WHAT IS REQUIRED – Return, exactly and with nothing added, the line with "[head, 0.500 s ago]" together with all lines after it through the end of the data below. No pictures belong in the copy.

EXERCISE DATA –
>>>
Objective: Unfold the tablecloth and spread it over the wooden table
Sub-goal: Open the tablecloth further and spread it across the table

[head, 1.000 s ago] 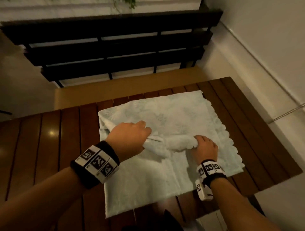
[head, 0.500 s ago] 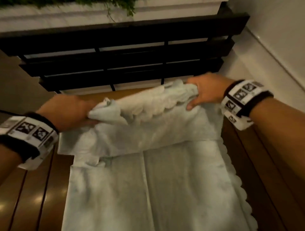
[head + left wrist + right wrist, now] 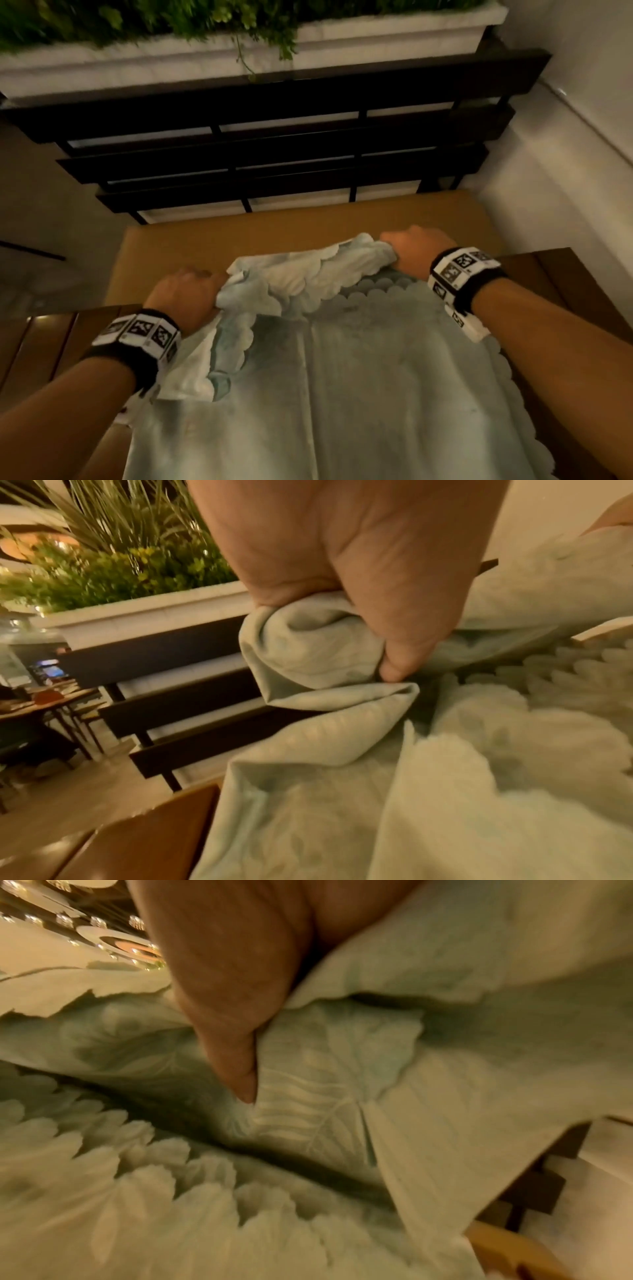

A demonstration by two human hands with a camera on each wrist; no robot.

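Pale-green tablecloth (image 3: pixel 359 394) bunched between left hand (image 3: pixel 185 294), right hand (image 3: pixel 416 248)

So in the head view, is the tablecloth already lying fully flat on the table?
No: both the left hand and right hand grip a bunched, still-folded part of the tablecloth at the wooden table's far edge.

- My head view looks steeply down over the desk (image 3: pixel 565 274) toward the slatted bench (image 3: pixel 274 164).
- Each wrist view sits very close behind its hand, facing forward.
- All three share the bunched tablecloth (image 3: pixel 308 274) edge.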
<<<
SOLUTION TO THE EXERCISE –
[head, 0.500 s ago] 
[head + left wrist + right wrist, now] 

A demonstration by two human hands with a camera on each wrist; no robot.

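Pale-green tablecloth (image 3: pixel 359 394) bunched between left hand (image 3: pixel 185 294), right hand (image 3: pixel 416 248)

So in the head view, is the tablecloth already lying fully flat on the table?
No: both the left hand and right hand grip a bunched, still-folded part of the tablecloth at the wooden table's far edge.

- My head view looks steeply down over the desk (image 3: pixel 565 274) toward the slatted bench (image 3: pixel 274 164).
- Each wrist view sits very close behind its hand, facing forward.
- All three share the bunched tablecloth (image 3: pixel 308 274) edge.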

The exercise has been answered in full.